Apple adds "mercenary spyware" protection to new A19 chip

The Apple Silicon A19 chips powering the new iPhones come with new defensive memory safety hardware, aimed at protecting users and their apps against attacks from highly sophisticated "mercenary spyware" and surveillance.

A recent, targeted attack chain that used flaws in Meta's WhatsApp and Apple's operating systems is an example of memory corruption bugs exploited to deliver mercenary spyware, which Apple's Security Engineering and Architecture (SEAR) said costs millions.

In comparison, SEAR said there has never been a successful, widespread malware attack against the iPhone, with only highly targeted spyware deployments being used to break into Apple's iOS.

Known as Memory Integrity Enforcement or MIE, the new security technology is the culmination of five years' effort.

In a technical blog post, SEAR detailed the new technology, which it said will make memory corruption exploits much more expensive and difficult to develop and maintain.

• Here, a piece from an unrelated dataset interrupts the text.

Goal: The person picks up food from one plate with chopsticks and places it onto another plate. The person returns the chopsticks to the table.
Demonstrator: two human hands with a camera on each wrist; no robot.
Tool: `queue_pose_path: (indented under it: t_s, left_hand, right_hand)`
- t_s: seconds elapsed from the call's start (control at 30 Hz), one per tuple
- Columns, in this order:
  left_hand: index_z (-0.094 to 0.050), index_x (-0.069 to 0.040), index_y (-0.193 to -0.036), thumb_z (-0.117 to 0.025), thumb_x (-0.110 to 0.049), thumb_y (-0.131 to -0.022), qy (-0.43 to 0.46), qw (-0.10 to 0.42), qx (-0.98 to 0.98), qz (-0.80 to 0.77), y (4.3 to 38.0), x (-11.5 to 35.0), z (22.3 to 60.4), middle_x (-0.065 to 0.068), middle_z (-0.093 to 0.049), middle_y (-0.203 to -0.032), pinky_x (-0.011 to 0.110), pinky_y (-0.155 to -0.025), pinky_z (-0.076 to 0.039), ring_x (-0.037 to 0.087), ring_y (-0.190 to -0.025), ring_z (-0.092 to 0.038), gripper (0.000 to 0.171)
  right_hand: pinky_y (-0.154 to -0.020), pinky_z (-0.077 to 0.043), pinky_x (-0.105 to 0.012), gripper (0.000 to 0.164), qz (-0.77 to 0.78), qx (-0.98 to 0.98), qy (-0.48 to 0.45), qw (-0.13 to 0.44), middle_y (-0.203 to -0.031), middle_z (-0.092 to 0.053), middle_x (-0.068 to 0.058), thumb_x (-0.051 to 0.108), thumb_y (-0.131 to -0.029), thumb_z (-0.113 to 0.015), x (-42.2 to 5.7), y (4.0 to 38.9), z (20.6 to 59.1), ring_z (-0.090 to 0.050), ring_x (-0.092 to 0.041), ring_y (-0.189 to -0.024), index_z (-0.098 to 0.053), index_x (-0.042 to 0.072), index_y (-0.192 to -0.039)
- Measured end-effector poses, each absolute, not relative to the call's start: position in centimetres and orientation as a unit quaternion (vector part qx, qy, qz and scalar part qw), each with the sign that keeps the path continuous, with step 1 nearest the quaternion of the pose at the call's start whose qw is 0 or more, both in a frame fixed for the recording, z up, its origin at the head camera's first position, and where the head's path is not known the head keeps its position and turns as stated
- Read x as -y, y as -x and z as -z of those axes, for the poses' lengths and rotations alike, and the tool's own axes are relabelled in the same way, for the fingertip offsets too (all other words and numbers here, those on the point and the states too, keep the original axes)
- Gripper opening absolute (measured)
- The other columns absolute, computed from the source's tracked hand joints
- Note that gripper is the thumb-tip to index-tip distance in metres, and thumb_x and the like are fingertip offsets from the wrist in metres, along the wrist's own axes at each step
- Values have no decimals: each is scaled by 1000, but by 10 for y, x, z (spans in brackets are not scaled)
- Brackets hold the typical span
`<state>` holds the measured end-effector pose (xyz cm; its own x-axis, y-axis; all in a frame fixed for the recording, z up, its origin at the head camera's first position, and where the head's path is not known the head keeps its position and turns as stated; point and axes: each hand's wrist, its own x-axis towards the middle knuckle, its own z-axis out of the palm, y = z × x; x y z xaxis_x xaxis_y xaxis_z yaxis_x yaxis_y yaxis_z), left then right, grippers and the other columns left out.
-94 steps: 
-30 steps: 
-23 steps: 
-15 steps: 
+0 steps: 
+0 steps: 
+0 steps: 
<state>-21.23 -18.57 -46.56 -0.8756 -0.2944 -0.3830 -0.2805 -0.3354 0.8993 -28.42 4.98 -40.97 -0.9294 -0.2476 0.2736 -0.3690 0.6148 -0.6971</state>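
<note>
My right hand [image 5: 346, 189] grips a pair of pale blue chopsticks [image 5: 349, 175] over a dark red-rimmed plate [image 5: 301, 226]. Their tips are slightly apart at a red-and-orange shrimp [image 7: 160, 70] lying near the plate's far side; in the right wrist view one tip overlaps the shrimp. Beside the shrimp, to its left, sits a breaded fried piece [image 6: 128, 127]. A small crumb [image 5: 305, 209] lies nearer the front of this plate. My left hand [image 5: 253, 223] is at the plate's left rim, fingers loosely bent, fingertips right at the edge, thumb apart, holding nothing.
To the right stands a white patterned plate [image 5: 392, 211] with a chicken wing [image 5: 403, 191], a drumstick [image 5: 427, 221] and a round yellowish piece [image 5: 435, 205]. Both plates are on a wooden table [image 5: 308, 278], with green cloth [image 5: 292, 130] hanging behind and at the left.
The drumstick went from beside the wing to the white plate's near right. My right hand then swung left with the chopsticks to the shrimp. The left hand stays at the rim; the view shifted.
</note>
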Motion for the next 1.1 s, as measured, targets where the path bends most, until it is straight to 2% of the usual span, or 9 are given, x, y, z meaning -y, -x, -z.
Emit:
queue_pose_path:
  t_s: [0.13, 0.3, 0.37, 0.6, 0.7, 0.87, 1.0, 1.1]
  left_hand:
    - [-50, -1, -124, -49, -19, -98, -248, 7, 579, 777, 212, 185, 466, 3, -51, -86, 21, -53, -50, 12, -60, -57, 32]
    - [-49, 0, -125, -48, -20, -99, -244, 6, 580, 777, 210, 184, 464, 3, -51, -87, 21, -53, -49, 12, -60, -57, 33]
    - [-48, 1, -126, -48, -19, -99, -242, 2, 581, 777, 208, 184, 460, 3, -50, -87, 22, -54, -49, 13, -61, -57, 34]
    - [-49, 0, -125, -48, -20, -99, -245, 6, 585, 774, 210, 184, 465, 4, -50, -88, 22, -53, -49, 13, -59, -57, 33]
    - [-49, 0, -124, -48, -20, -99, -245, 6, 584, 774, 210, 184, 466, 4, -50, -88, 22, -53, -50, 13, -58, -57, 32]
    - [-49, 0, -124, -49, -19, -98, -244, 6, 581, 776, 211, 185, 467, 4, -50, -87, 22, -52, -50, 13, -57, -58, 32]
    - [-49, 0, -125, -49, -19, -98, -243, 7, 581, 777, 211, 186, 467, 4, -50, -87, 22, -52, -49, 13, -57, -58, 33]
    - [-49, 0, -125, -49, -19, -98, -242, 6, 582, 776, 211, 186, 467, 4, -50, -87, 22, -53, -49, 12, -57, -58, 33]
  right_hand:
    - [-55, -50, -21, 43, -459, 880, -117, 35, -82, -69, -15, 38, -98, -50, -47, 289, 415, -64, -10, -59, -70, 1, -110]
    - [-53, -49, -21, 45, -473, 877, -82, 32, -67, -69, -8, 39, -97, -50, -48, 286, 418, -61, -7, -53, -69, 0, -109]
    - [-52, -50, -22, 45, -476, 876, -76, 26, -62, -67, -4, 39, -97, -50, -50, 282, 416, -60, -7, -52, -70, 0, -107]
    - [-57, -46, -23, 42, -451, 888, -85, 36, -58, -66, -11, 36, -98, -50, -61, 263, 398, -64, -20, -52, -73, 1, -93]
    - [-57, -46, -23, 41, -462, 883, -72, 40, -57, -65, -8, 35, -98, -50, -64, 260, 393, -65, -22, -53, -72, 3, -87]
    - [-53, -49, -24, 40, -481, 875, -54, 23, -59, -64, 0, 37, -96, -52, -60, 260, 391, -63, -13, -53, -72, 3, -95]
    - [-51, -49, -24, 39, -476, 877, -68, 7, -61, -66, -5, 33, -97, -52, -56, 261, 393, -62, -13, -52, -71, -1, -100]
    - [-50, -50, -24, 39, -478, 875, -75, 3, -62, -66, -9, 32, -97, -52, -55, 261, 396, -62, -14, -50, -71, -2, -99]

It builds on prior work by Apple, which in 2018 deployed Pointer Authentication Codes (PAC) in the A12 Bionic chip which makes it harder to overwrite or forge pointers to memory addresses; and chip designer Arm's Memory Tagging Extension (MTE) feature from 2019 that safeguards memory allocations.

MTE, however, came with weaknesses, and the technology was further developed into Enhanced MTE by Apple and Arm in 2022.

EMTE had "great potential" SEAR said, implemented with deep hardware and operating system support to produce an extraordinary new security mechanism.

Apple's MIE is built into all iPhone 17 and Air models at the hardware and software level, using secure memory allocators and EMTE in synchronous (SYNC) mode only.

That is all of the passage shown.